Una frana blocca l’accesso alla diga in alta Valsessera. Lo smottamento è sceso nei giorni scorsi nei pressi del ponte della Babbiera, ovvero nel tratto sterrato dopo la centrale che sale verso la diga. «Abbiamo effettuato un sopralluogo – spiega il sindaco Mario Carli – e abbiamo già avuto un incontro con Edison che ha realizzato una pista di accesso per raggiungere l’invaso». E’ stata informata anche la Regione per il settore opere pubbliche. «Dalla montagna è sceso diverso materiale che ha bloccato la strada – spiega Carli -, ma anche un pezzo di carreggiata ha ceduto». Per tornare alla normalità bisognerà intervenire con un lavoro di riqualificazione.
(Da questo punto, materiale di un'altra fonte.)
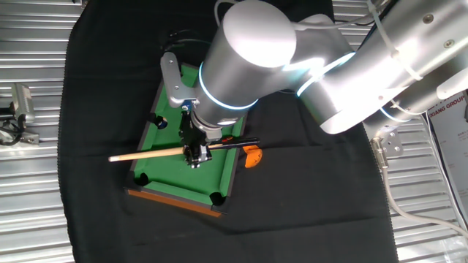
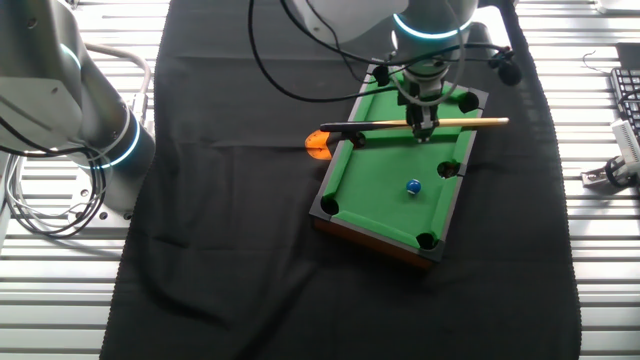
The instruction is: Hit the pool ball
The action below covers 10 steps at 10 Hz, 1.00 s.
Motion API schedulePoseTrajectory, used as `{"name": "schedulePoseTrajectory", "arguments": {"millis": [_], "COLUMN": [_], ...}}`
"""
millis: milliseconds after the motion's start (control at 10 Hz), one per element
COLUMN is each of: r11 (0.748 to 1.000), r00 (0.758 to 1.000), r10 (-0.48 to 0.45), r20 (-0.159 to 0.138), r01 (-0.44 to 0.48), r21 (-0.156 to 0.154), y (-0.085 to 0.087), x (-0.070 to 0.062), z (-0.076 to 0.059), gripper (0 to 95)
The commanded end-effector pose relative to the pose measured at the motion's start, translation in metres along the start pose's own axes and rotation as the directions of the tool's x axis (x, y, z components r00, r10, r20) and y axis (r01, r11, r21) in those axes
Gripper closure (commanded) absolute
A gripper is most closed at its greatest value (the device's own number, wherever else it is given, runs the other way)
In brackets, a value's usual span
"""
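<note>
Big silver arm (image 1: 292, 58) filling the upper right of one fixed view: fat, rounded, brushed-metal segments, glossy under the lights. Each joint carries a thin glowing ring of pale cyan. At the wrist, a grey bracket bolted on the side, then a small black gripper (image 1: 195, 155) below it. From the other fixed view, black cables loop off the wrist at the top, and another silver, cyan-ringed segment stands at the left edge with grey cables beside it.

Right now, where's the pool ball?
In the other fixed view, the pool ball sits on the green table, right of centre, below the cue held by the gripper.
</note>
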<state>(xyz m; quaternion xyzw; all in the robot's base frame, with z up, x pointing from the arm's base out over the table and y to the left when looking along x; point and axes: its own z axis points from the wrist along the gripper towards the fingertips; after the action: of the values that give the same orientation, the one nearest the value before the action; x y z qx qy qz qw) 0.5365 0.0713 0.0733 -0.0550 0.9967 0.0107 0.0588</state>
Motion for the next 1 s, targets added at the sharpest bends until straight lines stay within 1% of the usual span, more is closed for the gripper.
{"name": "schedulePoseTrajectory", "arguments": {"millis": [100, 400, 500, 700, 800, 1000], "r11": [1.000, 1.000, 1.000, 1.000, 1.000, 1.000], "r00": [1.000, 1.000, 1.000, 1.000, 1.000, 1.000], "r10": [0.004, 0.005, 0.005, 0.007, 0.009, 0.022], "r20": [-0.002, 0.000, 0.000, 0.002, 0.001, -0.003], "r01": [-0.004, -0.005, -0.005, -0.007, -0.009, -0.022], "r21": [-0.001, -0.002, 0.000, -0.001, -0.001, -0.004], "y": [0.0004, 0.0001, 0.0001, 0.0001, 0.0001, 0.0001], "x": [-0.0011, -0.0015, -0.0016, -0.0016, -0.0016, -0.0016], "z": [-0.0004, 0.0003, 0.0003, 0.0004, 0.0004, 0.0004], "gripper": [57.0, 57.0, 76.0, 76.0, 95.0, 95.0]}}
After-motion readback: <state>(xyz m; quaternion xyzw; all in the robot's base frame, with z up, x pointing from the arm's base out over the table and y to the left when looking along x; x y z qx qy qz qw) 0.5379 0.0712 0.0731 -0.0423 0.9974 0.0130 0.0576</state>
Amministrazione comunale e tecnici nei giorni scorsi hanno effettuato un sopralluogo. «La frana è caduta nel territorio di Trivero – spiega il sindaco – proprio appena prima del ponte della Babbiera. Faremo un incontro con la Regione ed Edison per capire come procedere». La strada in sterrato ha alle spalle ormai diversi anni, già in passato prima della centrale si era segnalata una frana. La via è funzionale soprattutto a Edison per i lavori di manutenzione e gestione dell’invaso delle Mischie.

Stiamo parlando di un’opera storica. I fratelli Mario ed Ermenegildo Zegna ottennero negli anni Trenta il permesso per impiantare una centrale idroelettrica in località Piancone, a 7 chilometri da Trivero, dove si incontrano il torrente Sessera e il rio Confienzo. L’opera, progettata dall’ing. Mario Castelli di Trivero, era destinata ad alimentare energeticamente il lanificio “Fratelli Zegna di Angelo”. I lavori, affidati al geometra Mario Vineis, iniziarono nel 1938 e furono ultimati nel dicembre di quello stesso anno. Prima di poter procedere con la costruzione della centrale si dovette realizzare una via d’accesso, tracciando quella che si può chiamare la “strada della Valsessera”, che dalla frazione Castagnea di Trivero arriva al Piancone, fino a quel momento raggiungibile solamente a piedi.

Fu un’opera senza dubbio ardimentosa, che dovette procedere in un paesaggio di dirupi e costoni rocciosi e che impegnò le maestranze dall’inverno del 1934 al 1937. Solo in un secondo tempo si poté dar vita alla struttura della centrale, impiegando ben 135mila giornate di lavoro e 60mila chili di esplosivo per plasmare il terreno sconnesso e impervio. Il risultato fu un edificio sobrio e piuttosto austero, con grandi vetrate, posto a pochi metri dalla galleria dalla quale esce la condotta forzata che convoglia le acque dei torrenti Sessera e Dolca.